More cuy restaurants. I think this guinea pig thing is pretty popular.
Raimon and I passed through the town of Túquerres just West of Pasto so we could visit a popular high altitude lake, Laguna Verde. Long steep climb up to the ranger station out of town, but so worth it.
We stripped our bikes down at the ranger station and rode up towards the crater rim and the lake itself. Fun trail ride that would certainly be a great downhill return…
This guy’s got skills! Especially on tiny tires and drop bars.
Laguna Verde and it’s dark step child, Laguna Negra.

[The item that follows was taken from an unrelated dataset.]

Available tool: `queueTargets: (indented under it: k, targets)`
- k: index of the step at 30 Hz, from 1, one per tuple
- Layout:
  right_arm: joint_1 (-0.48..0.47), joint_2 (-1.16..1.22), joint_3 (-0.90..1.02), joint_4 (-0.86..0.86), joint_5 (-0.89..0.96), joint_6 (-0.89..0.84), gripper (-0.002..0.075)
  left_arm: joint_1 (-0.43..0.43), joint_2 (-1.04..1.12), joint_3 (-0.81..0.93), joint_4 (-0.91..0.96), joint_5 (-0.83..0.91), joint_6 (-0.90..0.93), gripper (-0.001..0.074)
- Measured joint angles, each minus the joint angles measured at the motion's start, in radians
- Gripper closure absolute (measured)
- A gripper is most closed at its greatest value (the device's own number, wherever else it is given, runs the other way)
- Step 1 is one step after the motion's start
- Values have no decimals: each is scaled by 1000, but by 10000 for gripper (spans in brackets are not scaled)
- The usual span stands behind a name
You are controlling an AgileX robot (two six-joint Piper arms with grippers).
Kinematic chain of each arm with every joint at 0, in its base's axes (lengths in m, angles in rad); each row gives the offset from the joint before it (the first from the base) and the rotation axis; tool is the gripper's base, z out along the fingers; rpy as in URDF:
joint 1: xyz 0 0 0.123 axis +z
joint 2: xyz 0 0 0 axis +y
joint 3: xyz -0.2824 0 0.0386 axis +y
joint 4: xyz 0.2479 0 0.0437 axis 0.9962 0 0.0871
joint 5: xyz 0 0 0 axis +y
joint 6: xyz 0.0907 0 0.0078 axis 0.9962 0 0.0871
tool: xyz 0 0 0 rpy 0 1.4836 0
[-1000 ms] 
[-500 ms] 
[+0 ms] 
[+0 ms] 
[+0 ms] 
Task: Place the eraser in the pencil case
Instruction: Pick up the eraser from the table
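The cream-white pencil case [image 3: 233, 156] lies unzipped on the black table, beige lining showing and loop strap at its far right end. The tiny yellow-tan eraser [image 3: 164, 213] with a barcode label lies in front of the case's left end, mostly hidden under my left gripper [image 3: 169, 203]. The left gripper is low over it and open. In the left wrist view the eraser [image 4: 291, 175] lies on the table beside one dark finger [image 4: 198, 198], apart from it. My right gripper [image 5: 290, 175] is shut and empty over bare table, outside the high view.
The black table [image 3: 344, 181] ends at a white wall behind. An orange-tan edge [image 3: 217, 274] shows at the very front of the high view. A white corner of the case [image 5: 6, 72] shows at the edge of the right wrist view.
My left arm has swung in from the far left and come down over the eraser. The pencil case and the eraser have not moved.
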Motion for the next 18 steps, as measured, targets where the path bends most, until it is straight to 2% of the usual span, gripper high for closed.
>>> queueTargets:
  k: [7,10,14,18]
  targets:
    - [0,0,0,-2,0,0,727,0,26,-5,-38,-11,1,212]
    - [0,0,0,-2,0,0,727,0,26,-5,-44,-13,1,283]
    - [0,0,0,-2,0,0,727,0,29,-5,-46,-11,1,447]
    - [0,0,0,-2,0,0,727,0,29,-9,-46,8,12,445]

Down on the lakeside, Raimon was keen enough to spot some steam rising from off in the distance… Oh yes indeed! Hot springs at 10,000’? Here we come! We rode around the lakeside and found a perfect little muddy pool with piping hot water perfectly cooled for soaking. I think we inspired the other tourists as people were starting to flock over when they say the two half-naked gringos in the chilly mountain air.
Upon reaching Ipiales, we found yet another cheap hotel room and I went out for another exploratory ride, this time to discover the famed Catedral Las Lajas. Of course there were many more guinea pigs available for consumption along the way…
Las Lajas. Built creatively in the bottom of a tight canyon outside of Ipiales. Gorgeous.
After a couple of days in Ipiales, I was ready to push for the border. Raimon needed more time to complete some writing work and was also planning on a paved route through Ecuador, so this would be our parting point. We’d spent a fun week riding and exploring together, and I was a little sad to be on my own again. But I’d gotten really excited to ride a newly designed route through Ecuador, the Trans Ecuador Mountain bike route. Time to hit the dirt again!